▶ **Activity**: Repeat the listing word for word, but skip any pictures.

=== Begin Enclosure ===

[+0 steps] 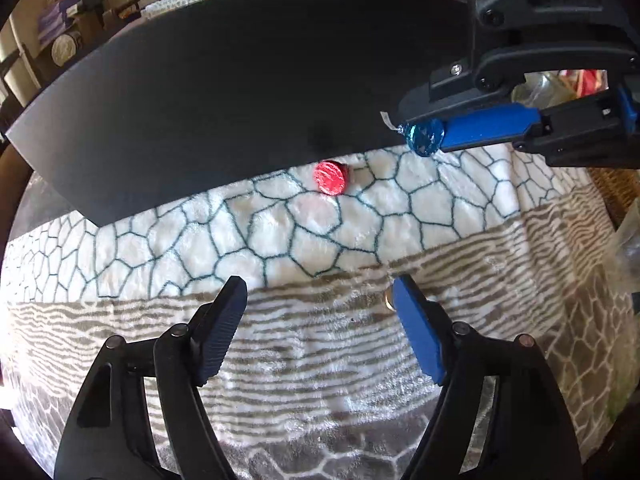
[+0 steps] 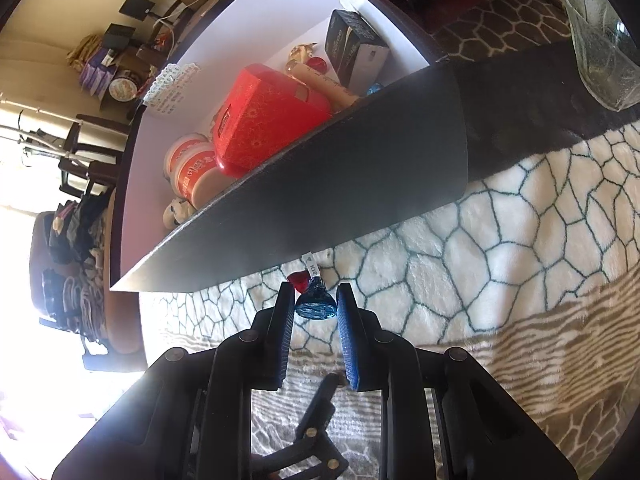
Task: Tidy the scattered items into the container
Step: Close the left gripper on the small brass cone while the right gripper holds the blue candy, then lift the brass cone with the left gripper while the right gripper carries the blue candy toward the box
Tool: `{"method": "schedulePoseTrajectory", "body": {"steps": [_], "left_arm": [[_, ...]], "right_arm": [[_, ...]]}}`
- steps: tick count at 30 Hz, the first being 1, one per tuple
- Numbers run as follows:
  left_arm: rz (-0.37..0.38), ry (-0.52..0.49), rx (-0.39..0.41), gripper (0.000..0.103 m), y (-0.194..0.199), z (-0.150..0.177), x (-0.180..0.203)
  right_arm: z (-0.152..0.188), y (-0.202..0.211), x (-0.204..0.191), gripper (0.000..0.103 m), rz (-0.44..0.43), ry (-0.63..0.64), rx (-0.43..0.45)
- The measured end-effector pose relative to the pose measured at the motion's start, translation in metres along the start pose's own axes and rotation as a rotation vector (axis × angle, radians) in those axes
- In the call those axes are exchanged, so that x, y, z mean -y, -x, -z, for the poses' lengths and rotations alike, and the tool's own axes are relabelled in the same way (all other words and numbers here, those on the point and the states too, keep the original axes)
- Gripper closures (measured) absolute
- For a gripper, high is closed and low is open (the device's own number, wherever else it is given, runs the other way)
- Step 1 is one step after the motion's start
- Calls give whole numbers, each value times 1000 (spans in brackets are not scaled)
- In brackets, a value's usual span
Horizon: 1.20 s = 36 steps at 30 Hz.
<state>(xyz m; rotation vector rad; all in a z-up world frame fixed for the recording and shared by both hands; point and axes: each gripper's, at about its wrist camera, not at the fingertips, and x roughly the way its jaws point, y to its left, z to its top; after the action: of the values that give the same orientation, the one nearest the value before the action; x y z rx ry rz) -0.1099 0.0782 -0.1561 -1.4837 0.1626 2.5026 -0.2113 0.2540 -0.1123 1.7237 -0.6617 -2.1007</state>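
Note:
My right gripper [image 2: 315, 292] is shut on a blue foil candy [image 2: 316, 304] with a paper tag, held above the blanket just in front of the black box's outer wall [image 2: 360, 168]. In the left wrist view that right gripper [image 1: 410, 124] comes in from the right with the blue candy [image 1: 425, 138] at its tips. A red foil candy [image 1: 330, 177] lies on the blanket against the box wall [image 1: 240, 80]. My left gripper [image 1: 319, 280] is open over the striped blanket with nothing between its fingers. A small gold thing [image 1: 386, 300] peeks out beside its blue finger.
The box's white inside [image 2: 280, 32] holds a red carton [image 2: 264, 120], round tubs [image 2: 192, 164], a black carton [image 2: 356, 48] and small items. A glass bowl [image 2: 600, 48] stands right of the box. A patterned blanket [image 1: 280, 240] covers the surface. Chairs and clutter are at the left.

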Motion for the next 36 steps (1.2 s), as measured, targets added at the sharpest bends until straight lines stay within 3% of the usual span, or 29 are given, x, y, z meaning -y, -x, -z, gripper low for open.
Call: {"method": "schedulePoseTrajectory", "body": {"steps": [3, 5, 8, 11, 13, 18, 19, 22, 24, 26, 28, 30, 33, 35, 36], "left_arm": [[33, 26, -27, 46, -1, -3, 1], [77, 12, -49, 77, 1, -6, 4], [90, -13, -79, 101, 5, -7, 9], [89, -18, -110, 102, 7, -8, 6], [124, 33, -140, 102, 7, -12, -8], [321, 238, -174, 102, 20, -11, -44], [337, 254, -166, 99, 24, -12, -41], [355, 254, -153, 62, 19, -27, -16], [349, 228, -161, 55, 16, -31, 2], [311, 176, -178, 42, 11, -27, 21], [255, 121, -173, 39, 8, -21, 34], [204, 69, -175, 40, 3, -19, 47], [128, 34, -159, 51, 0, -17, 57], [68, 11, -156, 83, 0, -17, 59], [67, 15, -160, 90, 1, -18, 58]], "right_arm": [[0, 1, 2, 82, 4, 1, -2], [-1, 3, 3, 82, 10, 1, 0], [-2, 5, 8, 82, 20, 0, 2], [-1, 10, 12, 82, 25, -6, 10], [0, 13, 14, 82, 22, -12, 13], [0, 17, 17, 82, 17, -23, 19], [0, 17, 17, 82, 17, -23, 21], [0, 17, 18, 82, 19, -25, 20], [0, 15, 18, 82, 19, -29, 17], [0, 14, 17, 81, 19, -29, 16], [1, 14, 15, 81, 21, -26, 16], [2, 14, 13, 81, 25, -18, 16], [3, 12, 11, 81, 41, 1, 6], [4, 10, 12, 81, 50, 9, -2], [4, 10, 13, 81, 51, 9, -4]]}}
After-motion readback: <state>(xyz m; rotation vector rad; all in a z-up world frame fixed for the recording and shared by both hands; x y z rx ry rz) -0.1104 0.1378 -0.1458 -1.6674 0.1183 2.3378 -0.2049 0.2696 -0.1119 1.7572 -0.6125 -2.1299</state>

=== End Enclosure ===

▶ **Output**:
[+0 steps] 
[+0 steps] 
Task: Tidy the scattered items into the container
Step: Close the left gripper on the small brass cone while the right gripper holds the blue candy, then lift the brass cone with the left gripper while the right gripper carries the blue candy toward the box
Tool: `{"method": "schedulePoseTrajectory", "body": {"steps": [_], "left_arm": [[_, ...]], "right_arm": [[_, ...]]}}`
- steps: tick count at 30 Hz, the first being 1, one per tuple
- Numbers run as follows:
  left_arm: rz (-0.37..0.38), ry (-0.52..0.49), rx (-0.39..0.41), gripper (0.000..0.103 m), y (-0.194..0.199), z (-0.150..0.177), x (-0.180..0.203)
  right_arm: z (-0.152..0.188), y (-0.202..0.211), x (-0.204..0.191), gripper (0.000..0.103 m), rz (-0.44..0.43), ry (-0.63..0.64), rx (-0.43..0.45)
- The measured end-effector pose relative to the pose measured at the motion's start, translation in metres along the start pose's own axes and rotation as a rotation vector (axis × angle, radians) in those axes
- In the call those axes are exchanged, so that x, y, z mean -y, -x, -z, for the poses' lengths and rotations alike, and the tool's own axes are relabelled in the same way (all other words and numbers here, those on the point and the states too, keep the original axes)
- Gripper closures (measured) absolute
- For a gripper, high is closed and low is open (the device's own number, wherever else it is given, runs the other way)
- Step 1 is one step after the motion's start
- Calls give whole numbers, each value times 1000 (spans in brackets are not scaled)
- In brackets, a value's usual span
Horizon: 1.20 s = 36 steps at 30 Hz.
<state>(xyz m; rotation vector rad; all in a z-up world frame fixed for the recording and shared by both hands; point and axes: each gripper's, at about its wrist camera, not at the fingertips, and x roughly the way its jaws point, y to its left, z to its top; after the action: of the values that give the same orientation, the one nearest the value before the action; x y z rx ry rz) -0.1099 0.0782 -0.1561 -1.4837 0.1626 2.5026 -0.2113 0.2540 -0.1123 1.7237 -0.6617 -2.1007</state>
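Note:
My right gripper [image 2: 315, 292] is shut on a blue foil candy [image 2: 316, 304] with a paper tag, held above the blanket just in front of the black box's outer wall [image 2: 360, 168]. In the left wrist view that right gripper [image 1: 410, 124] comes in from the right with the blue candy [image 1: 425, 138] at its tips. A red foil candy [image 1: 330, 177] lies on the blanket against the box wall [image 1: 240, 80]. My left gripper [image 1: 319, 280] is open over the striped blanket with nothing between its fingers. A small gold thing [image 1: 386, 300] peeks out beside its blue finger.
The box's white inside [image 2: 280, 32] holds a red carton [image 2: 264, 120], round tubs [image 2: 192, 164], a black carton [image 2: 356, 48] and small items. A glass bowl [image 2: 600, 48] stands right of the box. A patterned blanket [image 1: 280, 240] covers the surface. Chairs and clutter are at the left.
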
Motion for the next 36 steps (1.2 s), as measured, targets added at the sharpest bends until straight lines stay within 3% of the usual span, or 29 are given, x, y, z meaning -y, -x, -z, gripper low for open.
Call: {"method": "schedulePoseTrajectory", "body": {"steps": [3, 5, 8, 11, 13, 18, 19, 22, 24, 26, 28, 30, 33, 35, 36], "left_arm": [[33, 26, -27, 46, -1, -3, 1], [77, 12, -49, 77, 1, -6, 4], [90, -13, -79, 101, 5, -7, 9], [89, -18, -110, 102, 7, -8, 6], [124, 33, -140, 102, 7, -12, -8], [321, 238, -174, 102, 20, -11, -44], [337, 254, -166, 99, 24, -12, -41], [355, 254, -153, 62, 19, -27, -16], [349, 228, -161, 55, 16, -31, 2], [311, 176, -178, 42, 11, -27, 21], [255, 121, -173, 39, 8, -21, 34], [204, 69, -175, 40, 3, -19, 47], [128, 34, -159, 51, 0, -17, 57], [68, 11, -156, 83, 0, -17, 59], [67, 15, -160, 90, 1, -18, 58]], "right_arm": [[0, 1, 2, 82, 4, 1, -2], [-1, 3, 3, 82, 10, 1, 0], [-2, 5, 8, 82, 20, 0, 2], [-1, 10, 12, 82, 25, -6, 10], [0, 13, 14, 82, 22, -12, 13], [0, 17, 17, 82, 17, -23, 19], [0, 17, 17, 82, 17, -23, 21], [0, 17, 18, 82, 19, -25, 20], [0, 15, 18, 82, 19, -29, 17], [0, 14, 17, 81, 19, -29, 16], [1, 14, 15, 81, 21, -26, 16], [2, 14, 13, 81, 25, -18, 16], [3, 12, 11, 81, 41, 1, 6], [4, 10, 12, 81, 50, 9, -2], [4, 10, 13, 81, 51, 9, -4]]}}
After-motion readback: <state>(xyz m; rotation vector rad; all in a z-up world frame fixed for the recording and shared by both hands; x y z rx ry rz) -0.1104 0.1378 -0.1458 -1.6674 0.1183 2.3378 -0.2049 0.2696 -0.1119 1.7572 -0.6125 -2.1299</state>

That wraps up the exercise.